ACTION ITEM: All that is wanted is a word-for-word copy of the data from its first line to the line containing "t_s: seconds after", both included.

[GIVEN INFORMATION — start]

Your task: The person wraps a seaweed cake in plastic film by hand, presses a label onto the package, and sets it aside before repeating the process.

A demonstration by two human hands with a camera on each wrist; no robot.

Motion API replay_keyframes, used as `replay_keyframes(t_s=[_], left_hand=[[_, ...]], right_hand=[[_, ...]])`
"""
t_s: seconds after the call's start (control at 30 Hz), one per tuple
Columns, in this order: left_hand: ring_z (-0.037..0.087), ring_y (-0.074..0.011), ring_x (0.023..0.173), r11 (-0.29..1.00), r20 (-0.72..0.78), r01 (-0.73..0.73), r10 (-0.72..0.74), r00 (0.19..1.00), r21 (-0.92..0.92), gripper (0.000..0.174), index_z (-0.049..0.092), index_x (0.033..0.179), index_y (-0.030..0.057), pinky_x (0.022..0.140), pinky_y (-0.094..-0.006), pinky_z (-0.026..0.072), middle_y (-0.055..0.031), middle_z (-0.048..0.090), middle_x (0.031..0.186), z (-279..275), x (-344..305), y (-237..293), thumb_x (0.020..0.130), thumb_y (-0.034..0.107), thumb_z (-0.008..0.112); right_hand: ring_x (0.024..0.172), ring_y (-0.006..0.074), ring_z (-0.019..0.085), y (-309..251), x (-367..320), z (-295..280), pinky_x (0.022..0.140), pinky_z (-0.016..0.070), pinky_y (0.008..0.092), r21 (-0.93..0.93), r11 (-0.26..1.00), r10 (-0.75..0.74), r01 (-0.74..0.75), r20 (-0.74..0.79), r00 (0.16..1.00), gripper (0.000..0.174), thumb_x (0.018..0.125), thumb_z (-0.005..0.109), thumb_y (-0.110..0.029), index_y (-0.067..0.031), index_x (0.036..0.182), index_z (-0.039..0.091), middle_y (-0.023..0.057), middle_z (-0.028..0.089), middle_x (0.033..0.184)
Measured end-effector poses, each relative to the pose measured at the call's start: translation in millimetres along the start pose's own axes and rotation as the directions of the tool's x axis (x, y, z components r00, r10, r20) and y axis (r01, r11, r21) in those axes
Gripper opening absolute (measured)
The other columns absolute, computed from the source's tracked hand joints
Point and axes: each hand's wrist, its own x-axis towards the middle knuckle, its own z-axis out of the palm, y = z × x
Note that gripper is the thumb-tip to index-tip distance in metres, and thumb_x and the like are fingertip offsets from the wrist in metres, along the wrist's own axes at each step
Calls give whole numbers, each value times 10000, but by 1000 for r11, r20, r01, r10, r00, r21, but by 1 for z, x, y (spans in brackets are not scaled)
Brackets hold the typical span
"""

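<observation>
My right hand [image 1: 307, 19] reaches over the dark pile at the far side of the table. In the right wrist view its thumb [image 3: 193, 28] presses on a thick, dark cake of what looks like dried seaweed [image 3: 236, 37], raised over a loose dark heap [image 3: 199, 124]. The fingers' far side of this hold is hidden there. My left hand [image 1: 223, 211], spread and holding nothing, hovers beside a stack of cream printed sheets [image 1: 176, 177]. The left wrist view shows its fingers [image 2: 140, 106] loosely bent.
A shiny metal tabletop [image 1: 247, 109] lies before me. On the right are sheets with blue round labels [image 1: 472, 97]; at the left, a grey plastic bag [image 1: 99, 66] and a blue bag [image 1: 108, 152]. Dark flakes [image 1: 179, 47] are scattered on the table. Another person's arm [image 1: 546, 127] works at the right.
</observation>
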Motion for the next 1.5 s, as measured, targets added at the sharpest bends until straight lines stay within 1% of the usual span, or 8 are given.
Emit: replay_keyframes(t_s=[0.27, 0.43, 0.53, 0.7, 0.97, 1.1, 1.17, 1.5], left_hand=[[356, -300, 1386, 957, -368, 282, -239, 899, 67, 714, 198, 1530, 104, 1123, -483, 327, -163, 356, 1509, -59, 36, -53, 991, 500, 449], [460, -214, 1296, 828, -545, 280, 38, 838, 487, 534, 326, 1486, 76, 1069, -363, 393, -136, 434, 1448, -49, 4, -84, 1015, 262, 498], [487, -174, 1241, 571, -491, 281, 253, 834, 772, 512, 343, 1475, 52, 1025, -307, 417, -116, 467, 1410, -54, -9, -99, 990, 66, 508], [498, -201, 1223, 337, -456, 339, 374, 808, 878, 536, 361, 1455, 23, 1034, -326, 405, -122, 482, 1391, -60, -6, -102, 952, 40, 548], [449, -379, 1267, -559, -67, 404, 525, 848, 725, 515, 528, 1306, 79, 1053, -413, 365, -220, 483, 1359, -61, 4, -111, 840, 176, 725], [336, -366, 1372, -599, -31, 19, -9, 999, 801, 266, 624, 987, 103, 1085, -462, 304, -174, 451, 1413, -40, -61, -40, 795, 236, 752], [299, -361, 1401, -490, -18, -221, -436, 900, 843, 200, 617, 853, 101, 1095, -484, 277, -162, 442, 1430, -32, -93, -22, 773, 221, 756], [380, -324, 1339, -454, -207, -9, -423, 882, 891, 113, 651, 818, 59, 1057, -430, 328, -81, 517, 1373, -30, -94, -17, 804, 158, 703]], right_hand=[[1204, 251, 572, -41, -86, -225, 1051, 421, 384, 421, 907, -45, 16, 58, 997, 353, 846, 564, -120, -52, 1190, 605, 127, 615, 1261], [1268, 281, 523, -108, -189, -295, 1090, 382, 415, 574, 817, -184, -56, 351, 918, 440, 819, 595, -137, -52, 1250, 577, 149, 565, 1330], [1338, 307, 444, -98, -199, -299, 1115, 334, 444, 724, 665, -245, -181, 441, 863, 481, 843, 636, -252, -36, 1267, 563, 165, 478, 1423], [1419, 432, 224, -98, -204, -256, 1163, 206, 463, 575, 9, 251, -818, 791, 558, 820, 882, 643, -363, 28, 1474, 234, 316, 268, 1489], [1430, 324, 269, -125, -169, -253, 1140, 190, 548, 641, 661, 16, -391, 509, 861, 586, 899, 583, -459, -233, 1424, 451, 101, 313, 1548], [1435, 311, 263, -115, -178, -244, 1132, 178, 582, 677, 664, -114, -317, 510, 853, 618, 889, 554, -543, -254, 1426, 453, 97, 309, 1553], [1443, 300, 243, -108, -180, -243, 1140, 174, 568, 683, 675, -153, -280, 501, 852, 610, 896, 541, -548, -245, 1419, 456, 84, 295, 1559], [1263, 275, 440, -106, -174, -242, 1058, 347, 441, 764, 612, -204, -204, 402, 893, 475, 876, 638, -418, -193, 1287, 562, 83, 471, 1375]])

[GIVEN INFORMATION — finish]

SOLUTION:
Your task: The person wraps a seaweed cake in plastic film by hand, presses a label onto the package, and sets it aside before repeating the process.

A demonstration by two human hands with a camera on each wrist; no robot.

Motion API replay_keyframes, used as `replay_keyframes(t_s=[_], left_hand=[[_, ...]], right_hand=[[_, ...]])`
"""
t_s: seconds after the call's start (control at 30 Hz), one per tuple

Further output is not needed for this exercise.